#### Entries provided:
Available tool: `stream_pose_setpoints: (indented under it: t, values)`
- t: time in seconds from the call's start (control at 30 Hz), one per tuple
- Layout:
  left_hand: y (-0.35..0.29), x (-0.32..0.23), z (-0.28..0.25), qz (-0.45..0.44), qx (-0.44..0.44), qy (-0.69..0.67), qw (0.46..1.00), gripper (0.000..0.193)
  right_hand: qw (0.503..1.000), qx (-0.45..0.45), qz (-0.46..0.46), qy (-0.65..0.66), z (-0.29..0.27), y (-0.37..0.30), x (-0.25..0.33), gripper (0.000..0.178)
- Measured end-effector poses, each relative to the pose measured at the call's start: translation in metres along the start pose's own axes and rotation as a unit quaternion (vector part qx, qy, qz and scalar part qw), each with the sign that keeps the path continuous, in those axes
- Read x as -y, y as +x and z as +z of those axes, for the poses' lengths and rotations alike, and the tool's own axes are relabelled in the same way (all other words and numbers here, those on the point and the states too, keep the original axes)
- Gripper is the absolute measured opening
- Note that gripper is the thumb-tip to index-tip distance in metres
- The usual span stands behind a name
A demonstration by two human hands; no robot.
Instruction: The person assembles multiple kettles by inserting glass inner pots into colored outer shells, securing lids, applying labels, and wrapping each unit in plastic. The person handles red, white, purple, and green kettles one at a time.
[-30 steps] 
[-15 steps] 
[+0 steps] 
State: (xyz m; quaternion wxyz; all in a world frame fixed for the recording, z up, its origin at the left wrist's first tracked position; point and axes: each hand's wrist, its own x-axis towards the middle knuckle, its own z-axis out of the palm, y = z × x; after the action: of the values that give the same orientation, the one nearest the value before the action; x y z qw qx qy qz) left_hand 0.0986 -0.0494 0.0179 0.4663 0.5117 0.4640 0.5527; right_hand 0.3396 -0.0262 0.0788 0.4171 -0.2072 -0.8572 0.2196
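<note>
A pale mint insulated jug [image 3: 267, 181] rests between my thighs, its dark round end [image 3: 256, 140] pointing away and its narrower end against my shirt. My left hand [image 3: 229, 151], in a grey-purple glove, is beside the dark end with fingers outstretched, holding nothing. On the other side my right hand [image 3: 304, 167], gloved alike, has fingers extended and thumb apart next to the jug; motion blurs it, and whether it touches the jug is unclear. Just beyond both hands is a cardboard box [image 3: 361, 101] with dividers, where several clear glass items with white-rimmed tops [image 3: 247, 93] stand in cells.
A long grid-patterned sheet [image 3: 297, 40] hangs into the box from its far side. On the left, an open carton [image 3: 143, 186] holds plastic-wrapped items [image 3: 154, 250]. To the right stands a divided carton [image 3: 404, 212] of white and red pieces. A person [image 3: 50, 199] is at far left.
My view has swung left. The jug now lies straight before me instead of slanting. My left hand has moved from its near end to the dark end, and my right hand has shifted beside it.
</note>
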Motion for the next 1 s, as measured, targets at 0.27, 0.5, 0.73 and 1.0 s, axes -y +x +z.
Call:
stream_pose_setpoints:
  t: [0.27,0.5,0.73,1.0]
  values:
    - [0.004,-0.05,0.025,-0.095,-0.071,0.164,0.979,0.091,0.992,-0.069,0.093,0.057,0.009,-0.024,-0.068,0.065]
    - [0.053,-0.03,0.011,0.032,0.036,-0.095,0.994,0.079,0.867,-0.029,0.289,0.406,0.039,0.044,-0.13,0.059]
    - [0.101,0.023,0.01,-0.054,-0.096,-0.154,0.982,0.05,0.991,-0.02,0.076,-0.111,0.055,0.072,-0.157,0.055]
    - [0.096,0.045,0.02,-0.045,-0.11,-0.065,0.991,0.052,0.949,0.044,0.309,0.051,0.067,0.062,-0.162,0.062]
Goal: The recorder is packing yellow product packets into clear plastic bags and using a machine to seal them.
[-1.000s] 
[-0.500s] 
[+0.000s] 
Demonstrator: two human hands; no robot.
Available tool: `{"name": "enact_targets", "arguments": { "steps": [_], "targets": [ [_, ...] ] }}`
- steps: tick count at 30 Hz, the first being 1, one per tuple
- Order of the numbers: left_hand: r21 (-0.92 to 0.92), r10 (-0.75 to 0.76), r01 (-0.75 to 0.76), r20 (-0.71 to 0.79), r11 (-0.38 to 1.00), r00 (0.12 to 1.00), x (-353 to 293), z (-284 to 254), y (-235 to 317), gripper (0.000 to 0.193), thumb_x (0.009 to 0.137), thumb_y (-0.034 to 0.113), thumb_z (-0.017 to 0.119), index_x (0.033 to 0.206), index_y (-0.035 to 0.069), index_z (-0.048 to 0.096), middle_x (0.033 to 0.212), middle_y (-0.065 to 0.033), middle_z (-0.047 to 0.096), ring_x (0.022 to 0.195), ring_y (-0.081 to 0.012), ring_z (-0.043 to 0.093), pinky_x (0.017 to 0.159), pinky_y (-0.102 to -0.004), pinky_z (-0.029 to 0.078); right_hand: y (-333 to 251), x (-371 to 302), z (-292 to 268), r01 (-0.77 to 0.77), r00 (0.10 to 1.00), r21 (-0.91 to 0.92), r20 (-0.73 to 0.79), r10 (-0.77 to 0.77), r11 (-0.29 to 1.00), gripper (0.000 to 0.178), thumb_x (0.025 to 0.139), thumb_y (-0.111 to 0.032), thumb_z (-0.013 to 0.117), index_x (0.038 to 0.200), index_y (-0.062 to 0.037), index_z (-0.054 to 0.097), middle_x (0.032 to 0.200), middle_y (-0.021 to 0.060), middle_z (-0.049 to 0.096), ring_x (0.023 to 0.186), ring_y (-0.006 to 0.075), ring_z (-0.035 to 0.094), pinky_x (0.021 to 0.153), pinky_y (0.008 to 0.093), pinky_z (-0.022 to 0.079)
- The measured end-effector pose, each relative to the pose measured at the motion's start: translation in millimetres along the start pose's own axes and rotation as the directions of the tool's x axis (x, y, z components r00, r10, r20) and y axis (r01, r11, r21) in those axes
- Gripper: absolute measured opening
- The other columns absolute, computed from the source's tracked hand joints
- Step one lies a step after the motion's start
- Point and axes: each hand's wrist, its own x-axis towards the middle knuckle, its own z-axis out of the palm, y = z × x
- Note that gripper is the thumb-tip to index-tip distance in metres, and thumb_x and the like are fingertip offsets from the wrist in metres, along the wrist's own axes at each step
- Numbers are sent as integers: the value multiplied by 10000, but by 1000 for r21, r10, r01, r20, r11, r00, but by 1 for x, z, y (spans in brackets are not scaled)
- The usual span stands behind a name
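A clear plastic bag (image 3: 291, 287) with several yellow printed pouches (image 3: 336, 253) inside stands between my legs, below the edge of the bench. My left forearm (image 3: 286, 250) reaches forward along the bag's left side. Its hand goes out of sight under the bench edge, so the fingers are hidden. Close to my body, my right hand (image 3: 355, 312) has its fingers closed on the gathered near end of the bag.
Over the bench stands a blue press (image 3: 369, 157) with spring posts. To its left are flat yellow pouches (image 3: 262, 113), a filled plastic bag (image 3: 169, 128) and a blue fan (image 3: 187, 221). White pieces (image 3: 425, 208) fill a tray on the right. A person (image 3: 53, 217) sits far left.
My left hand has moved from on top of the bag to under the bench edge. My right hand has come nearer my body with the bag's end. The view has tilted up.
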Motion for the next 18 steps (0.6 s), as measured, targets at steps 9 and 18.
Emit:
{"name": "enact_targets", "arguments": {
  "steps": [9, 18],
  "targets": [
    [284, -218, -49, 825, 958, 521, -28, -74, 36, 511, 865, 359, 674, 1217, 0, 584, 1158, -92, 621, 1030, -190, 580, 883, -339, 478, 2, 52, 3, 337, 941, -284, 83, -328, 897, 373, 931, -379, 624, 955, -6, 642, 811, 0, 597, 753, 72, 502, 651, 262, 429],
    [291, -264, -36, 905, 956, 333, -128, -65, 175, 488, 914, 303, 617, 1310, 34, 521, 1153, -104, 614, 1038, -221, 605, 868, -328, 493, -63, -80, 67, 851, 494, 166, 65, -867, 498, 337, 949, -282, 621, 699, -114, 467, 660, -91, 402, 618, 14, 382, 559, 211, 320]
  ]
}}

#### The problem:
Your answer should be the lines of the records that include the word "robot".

#### Solution to the exercise:
A demonstration by two human hands; no robot.
Demonstrator: two human hands; no robot.

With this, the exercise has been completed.